(Task goal): Could you return every record below exactly as it is written?

-=-=-

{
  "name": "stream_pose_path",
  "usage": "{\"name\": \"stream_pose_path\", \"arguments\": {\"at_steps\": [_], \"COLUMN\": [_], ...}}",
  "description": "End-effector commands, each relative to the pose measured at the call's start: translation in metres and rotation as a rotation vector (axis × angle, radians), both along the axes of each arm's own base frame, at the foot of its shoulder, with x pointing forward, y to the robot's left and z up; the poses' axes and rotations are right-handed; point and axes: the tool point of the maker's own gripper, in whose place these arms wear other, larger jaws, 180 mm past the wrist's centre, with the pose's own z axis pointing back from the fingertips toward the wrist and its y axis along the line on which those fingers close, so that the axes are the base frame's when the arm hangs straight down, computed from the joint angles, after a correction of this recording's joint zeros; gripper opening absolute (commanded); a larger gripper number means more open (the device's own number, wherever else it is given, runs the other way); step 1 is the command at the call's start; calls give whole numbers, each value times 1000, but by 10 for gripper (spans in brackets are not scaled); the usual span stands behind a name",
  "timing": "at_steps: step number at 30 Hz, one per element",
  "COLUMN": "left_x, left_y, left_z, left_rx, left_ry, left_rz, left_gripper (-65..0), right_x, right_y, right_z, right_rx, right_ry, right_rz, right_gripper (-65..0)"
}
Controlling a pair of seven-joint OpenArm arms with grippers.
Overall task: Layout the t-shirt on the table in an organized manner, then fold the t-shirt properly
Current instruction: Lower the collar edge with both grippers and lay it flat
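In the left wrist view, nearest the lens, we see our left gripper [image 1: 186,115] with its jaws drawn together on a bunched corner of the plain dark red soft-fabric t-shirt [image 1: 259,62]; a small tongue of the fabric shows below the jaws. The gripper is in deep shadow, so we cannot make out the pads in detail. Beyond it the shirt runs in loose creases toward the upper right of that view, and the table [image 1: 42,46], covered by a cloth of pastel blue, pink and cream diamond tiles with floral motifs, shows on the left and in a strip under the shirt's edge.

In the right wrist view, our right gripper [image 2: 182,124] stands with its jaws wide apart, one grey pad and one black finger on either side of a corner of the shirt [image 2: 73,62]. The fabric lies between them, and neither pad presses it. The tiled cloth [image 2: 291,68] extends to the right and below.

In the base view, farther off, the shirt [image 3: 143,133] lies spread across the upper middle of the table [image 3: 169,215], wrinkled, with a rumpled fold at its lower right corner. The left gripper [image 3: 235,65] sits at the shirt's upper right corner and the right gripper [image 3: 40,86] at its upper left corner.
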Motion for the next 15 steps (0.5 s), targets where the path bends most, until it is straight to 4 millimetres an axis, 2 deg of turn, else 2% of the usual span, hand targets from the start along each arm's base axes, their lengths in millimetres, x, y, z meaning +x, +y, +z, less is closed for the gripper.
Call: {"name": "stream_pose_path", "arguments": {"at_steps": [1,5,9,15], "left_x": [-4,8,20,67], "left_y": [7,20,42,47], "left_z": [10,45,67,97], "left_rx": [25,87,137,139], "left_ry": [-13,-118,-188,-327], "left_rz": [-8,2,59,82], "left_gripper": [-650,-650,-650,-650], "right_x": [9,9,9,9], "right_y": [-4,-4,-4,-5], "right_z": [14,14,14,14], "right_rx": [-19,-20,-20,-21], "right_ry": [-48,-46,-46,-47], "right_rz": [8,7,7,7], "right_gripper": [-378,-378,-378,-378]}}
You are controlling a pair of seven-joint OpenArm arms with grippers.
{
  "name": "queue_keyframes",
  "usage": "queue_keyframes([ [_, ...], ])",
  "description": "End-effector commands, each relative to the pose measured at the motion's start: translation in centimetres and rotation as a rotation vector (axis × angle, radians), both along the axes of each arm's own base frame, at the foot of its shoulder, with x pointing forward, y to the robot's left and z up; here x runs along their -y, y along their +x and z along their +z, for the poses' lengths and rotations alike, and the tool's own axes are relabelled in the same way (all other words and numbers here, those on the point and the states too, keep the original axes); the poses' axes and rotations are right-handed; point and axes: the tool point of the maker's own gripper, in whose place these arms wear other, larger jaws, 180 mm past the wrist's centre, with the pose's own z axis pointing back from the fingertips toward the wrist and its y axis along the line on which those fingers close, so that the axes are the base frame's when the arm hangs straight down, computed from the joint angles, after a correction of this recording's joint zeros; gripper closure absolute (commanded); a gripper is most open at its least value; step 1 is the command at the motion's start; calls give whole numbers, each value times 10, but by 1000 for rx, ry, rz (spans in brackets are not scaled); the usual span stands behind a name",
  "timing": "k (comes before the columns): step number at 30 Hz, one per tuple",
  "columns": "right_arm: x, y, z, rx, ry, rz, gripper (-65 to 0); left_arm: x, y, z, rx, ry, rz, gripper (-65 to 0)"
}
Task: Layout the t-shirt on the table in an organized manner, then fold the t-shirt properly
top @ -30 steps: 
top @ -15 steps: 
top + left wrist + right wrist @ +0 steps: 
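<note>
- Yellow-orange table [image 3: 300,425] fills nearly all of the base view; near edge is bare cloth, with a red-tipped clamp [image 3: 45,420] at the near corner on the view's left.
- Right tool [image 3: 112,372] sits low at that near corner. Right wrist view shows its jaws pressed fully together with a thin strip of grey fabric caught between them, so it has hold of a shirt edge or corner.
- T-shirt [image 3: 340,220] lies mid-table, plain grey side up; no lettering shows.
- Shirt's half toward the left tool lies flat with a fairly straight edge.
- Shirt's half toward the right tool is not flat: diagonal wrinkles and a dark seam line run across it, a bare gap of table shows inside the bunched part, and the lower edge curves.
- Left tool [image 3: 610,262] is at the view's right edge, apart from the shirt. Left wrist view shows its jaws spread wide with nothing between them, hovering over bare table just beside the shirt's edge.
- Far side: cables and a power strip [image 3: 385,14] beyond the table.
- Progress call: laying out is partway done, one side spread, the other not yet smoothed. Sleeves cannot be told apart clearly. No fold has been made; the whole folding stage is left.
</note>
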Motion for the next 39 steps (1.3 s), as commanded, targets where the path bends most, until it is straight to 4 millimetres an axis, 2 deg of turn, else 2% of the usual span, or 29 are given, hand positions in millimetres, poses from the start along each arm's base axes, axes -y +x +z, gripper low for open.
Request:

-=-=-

(Answer to the exercise):
{
  "name": "stream_pose_path",
  "usage": "{\"name\": \"stream_pose_path\", \"arguments\": {\"at_steps\": [_], \"COLUMN\": [_], ...}}",
  "description": "End-effector commands, each relative to the pose measured at the call's start: translation in metres and rotation as a rotation vector (axis × angle, radians), both along the axes of each arm's own base frame, at the foot of its shoulder, with x pointing forward, y to the robot's left and z up; the poses' axes and rotations are right-handed; point and axes: the tool point of the maker's own gripper, in whose place these arms wear other, larger jaws, 180 mm past the wrist's centre, with the pose's own z axis pointing back from the fingertips toward the wrist and its y axis along the line on which those fingers close, so that the axes are the base frame's when the arm hangs straight down, computed from the joint angles, after a correction of this recording's joint zeros; gripper opening absolute (commanded); a larger gripper number means more open (the device's own number, wherever else it is given, runs the other way); step 1 is the command at the call's start; calls give whole numbers, each value times 1000, but by 10 for gripper (spans in brackets are not scaled); the usual span stands behind a name",
  "timing": "at_steps: step number at 30 Hz, one per element",
  "COLUMN": "left_x, left_y, left_z, left_rx, left_ry, left_rz, left_gripper (-65..0), right_x, right_y, right_z, right_rx, right_ry, right_rz, right_gripper (-65..0)"
}
Controlling a pair of seven-joint OpenArm arms with grippers.
Overall task: Layout the t-shirt on the table in an organized manner, then fold the t-shirt properly
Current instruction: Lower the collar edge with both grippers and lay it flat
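In the left wrist view, nearest the lens, we see our left gripper [image 1: 186,115] with its jaws drawn together on a bunched corner of the plain dark red soft-fabric t-shirt [image 1: 259,62]; a small tongue of the fabric shows below the jaws. The gripper is in deep shadow, so we cannot make out the pads in detail. Beyond it the shirt runs in loose creases toward the upper right of that view, and the table [image 1: 42,46], covered by a cloth of pastel blue, pink and cream diamond tiles with floral motifs, shows on the left and in a strip under the shirt's edge.

In the right wrist view, our right gripper [image 2: 182,124] stands with its jaws wide apart, one grey pad and one black finger on either side of a corner of the shirt [image 2: 73,62]. The fabric lies between them, and neither pad presses it. The tiled cloth [image 2: 291,68] extends to the right and below.

In the base view, farther off, the shirt [image 3: 143,133] lies spread across the upper middle of the table [image 3: 169,215], wrinkled, with a rumpled fold at its lower right corner. The left gripper [image 3: 235,65] sits at the shirt's upper right corner and the right gripper [image 3: 40,86] at its upper left corner.
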Motion for the next 15 steps (0.5 s), targets where the path bends most, until it is straight to 4 millimetres an axis, 2 deg of turn, else 2% of the usual span, hand targets from the start along each arm's base axes, their lengths in millimetres, x, y, z meaning +x, +y, +z, less is closed for the gripper.
Call: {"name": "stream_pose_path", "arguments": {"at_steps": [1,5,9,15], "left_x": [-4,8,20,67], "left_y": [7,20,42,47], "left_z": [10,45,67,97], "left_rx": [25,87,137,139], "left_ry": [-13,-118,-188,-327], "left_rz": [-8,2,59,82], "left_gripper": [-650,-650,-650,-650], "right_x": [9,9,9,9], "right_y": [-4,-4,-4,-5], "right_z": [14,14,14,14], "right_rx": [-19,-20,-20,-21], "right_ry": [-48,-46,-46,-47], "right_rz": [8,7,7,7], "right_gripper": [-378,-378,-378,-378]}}
You are controlling a pair of seven-joint OpenArm arms with grippers.
{
  "name": "queue_keyframes",
  "usage": "queue_keyframes([ [_, ...], ])",
  "description": "End-effector commands, each relative to the pose measured at the motion's start: translation in centimetres and rotation as a rotation vector (axis × angle, radians), both along the axes of each arm's own base frame, at the foot of its shoulder, with x pointing forward, y to the robot's left and z up; here x runs along their -y, y along their +x and z along their +z, for the poses' lengths and rotations alike, and the tool's own axes are relabelled in the same way (all other words and numbers here, those on the point and the states too, keep the original axes); the poses' axes and rotations are right-handed; point and axes: the tool point of the maker's own gripper, in whose place these arms wear other, larger jaws, 180 mm past the wrist's centre, with the pose's own z axis pointing back from the fingertips toward the wrist and its y axis along the line on which those fingers close, so that the axes are the base frame's when the arm hangs straight down, computed from the joint angles, after a correction of this recording's joint zeros; gripper closure absolute (commanded); a gripper is most open at its least value; step 1 is the command at the motion's start; calls give whole numbers, each value times 10, but by 1000 for rx, ry, rz (spans in brackets are not scaled); the usual span stands behind a name",
  "timing": "k (comes before the columns): step number at 30 Hz, one per tuple",
  "columns": "right_arm: x, y, z, rx, ry, rz, gripper (-65 to 0); left_arm: x, y, z, rx, ry, rz, gripper (-65 to 0)"
}
Task: Layout the t-shirt on the table in an organized manner, then fold the t-shirt properly
top @ -30 steps: 
top @ -15 steps: 
top + left wrist + right wrist @ +0 steps: 
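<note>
- Yellow-orange table [image 3: 300,425] fills nearly all of the base view; near edge is bare cloth, with a red-tipped clamp [image 3: 45,420] at the near corner on the view's left.
- Right tool [image 3: 112,372] sits low at that near corner. Right wrist view shows its jaws pressed fully together with a thin strip of grey fabric caught between them, so it has hold of a shirt edge or corner.
- T-shirt [image 3: 340,220] lies mid-table, plain grey side up; no lettering shows.
- Shirt's half toward the left tool lies flat with a fairly straight edge.
- Shirt's half toward the right tool is not flat: diagonal wrinkles and a dark seam line run across it, a bare gap of table shows inside the bunched part, and the lower edge curves.
- Left tool [image 3: 610,262] is at the view's right edge, apart from the shirt. Left wrist view shows its jaws spread wide with nothing between them, hovering over bare table just beside the shirt's edge.
- Far side: cables and a power strip [image 3: 385,14] beyond the table.
- Progress call: laying out is partway done, one side spread, the other not yet smoothed. Sleeves cannot be told apart clearly. No fold has been made; the whole folding stage is left.
</note>
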Motion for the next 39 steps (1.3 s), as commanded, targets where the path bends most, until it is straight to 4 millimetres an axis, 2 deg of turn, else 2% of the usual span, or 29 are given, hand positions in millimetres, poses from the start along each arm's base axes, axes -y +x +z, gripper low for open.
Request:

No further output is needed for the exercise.